Doch dann landet Gil, dessen große Schriftsteller- und Künstleridole einst das Paris der Zwanziger Jahre bevölkerten, um Mitternacht justamente in dieser Gesellschaft, er fachsimpelt mit Hemingway, tanzt zu Cole Porter und verliebt sich recht schnell in Adriana (Marion Cotillard). Am nächsten Tag bzw. zur nächsten Mitternacht kann er sogar sein Romanmanuskript Gertrude Stein (Kathy Bates) zur Einsicht mitbringen und Allen nutzt diese seltsame Zeitreise-Geschichte für eine etwas andere (gefährdete) Liebesgeschichte. Hierbei profitiert Allen natürlich davon, dass der 1935 geborene sich für diese Zeit offensichtlich eher begeistern kann als für die Jetztzeit, zumindest in dieser Hinsicht ist Gil ein alter ego, und Allen schlägt aus der Prämisse auch großartiges Kapital, wenn er Gil etwa einem seiner neuen Freunde die Grundidee zum Würgeangel eingibt, Buñuel aber schlichtweg nicht kapieren will, was das soll und immer wieder nachhakt »Aber warum verlassen sie das Zimmer nicht?«.
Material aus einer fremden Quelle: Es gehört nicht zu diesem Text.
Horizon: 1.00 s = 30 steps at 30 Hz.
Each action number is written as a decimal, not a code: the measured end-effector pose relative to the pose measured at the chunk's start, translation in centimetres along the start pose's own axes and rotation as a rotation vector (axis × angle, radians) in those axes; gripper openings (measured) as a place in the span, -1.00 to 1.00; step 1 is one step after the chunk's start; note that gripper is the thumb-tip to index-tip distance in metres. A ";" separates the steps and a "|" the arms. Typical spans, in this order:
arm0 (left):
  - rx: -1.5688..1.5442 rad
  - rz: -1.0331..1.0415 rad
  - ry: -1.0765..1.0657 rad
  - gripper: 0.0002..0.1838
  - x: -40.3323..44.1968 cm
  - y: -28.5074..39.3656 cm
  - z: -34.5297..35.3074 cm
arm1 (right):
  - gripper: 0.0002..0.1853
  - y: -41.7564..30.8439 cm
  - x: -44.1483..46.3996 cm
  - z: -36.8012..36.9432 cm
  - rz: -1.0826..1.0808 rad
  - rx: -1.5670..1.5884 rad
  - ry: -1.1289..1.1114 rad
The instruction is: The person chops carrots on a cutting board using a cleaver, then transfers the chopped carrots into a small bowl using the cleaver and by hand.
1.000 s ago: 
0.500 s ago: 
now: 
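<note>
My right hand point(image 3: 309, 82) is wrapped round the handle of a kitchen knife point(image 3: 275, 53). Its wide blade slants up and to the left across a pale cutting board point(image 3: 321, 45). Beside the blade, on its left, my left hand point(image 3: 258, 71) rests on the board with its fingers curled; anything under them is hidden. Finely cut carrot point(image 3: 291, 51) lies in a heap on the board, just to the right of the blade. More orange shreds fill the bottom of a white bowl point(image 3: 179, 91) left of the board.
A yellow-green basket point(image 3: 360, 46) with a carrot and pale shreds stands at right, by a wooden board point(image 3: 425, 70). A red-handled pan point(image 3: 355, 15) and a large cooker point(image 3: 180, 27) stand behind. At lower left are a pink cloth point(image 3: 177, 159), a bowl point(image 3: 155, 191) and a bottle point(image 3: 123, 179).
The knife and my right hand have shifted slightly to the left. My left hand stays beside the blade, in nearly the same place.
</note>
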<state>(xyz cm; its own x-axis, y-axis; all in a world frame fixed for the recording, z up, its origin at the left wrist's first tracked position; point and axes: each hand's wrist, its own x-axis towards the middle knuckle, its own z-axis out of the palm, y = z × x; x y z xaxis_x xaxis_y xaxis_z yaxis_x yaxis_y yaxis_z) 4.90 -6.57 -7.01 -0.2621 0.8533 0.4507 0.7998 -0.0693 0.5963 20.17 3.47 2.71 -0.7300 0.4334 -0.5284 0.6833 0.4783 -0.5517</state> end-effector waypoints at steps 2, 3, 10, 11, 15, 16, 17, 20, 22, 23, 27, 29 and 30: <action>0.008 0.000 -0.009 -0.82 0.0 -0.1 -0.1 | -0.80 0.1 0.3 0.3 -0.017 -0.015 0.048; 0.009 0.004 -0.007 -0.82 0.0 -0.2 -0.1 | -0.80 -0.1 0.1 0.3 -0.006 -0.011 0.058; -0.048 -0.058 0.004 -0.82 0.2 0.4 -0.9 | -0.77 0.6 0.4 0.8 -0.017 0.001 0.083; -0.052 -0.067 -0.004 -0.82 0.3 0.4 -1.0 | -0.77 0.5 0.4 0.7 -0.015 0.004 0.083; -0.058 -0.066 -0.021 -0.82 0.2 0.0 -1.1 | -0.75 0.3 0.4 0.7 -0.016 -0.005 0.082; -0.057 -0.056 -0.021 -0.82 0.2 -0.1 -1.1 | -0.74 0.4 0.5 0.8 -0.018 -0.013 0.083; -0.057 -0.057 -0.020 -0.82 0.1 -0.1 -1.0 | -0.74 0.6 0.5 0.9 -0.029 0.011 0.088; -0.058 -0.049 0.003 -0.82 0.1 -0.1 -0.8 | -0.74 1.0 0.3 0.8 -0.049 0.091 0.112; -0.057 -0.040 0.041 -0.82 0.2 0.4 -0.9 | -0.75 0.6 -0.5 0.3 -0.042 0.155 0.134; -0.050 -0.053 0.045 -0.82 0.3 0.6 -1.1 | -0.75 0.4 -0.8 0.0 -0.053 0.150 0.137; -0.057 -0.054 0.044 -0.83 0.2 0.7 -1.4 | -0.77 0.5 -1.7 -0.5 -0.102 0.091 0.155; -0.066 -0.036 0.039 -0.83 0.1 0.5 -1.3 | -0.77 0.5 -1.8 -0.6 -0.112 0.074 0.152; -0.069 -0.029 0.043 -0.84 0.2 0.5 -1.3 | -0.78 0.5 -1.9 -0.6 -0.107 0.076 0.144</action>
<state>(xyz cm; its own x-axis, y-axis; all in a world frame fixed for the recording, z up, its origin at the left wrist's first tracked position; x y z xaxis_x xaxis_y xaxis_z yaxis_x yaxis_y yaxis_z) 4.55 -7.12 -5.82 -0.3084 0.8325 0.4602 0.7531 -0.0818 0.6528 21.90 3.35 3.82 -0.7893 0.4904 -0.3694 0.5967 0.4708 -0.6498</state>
Die Zeitreise-Geschichte (wenn man es so 1:1 interpretieren will) erinnert ein wenig an Allens The Purple Rose of Cairo, doch man merkt immerhin, dass Allen auch aktuelle Inspirationen in seiner Geschichte verarbeitet. Da die Zwanziger-Atmosphäre und die zweite Liebesgeschichte (mit Marion Cotillard) um einiges interessanter sind als die frühen Paris-Szenen, könnte also trotz meiner ursprünglichen Einwände ein mal wieder überdurchschnittlicher Allen daraus werden, doch auch wenn sich die schlechten Dialoge im Nachhinein als womöglich gewollt herausstellen (um den Kontrast zur interessanteren Welt der 1920er zu verdeutlichen), ist es leider so, dass es doch immer noch einige Details geben, die einen bitteren Nachgeschmack hinterlassen. Vieles an den Zwanzigern erscheint wie eine Nummernrevue, wie jenes Namedropping, das Allen längst nicht mehr so beherrscht wie zu seinen Glanzzeiten. Ein Kurzauftritt von Djuna Barnes führt dann zu einem lapidaren Kommentar wie »No wonder she wanted to lead«, und man hat dann die Möglichkeit, Woody Allens mitunter bedenkliche Altherrenpolitik mit seinen früheren Idealen zu vergleichen. Wo es in The Purple Rose of Cairo nämlich auch um sozialen Realismus ging, um prügelnde Ehemänner und wirtschaftliche Probleme, da ist Midnight in Paris vor allem ein leicht verdaulicher Film für Touristen, für Leute wie Inez und ihre Eltern. Leute, die sich mal nach Paris verirren, die wissen, dass Picasso und Dali Maler sind und im günstigsten Fall mal mitgekriegt haben, dass T.S. Eliot die Vorlage zum Musical Cats (das sie dreimal gesehen haben) schrieb, und die einfach ein bisschen unterhalten werden wollen. Dass Allen im Alter womöglich wieder ein neues Publikum für sich entdecken kann, mag man als Erfolg werten - oder als Ausverkauf.

Vor seinem womöglich in München spielenden Film (er hat »ernsthaftes« Interesse bekundet, und München ist bereit zu finanzieren) habe ich ein wenig Angst, aber ich bin auch gespannt.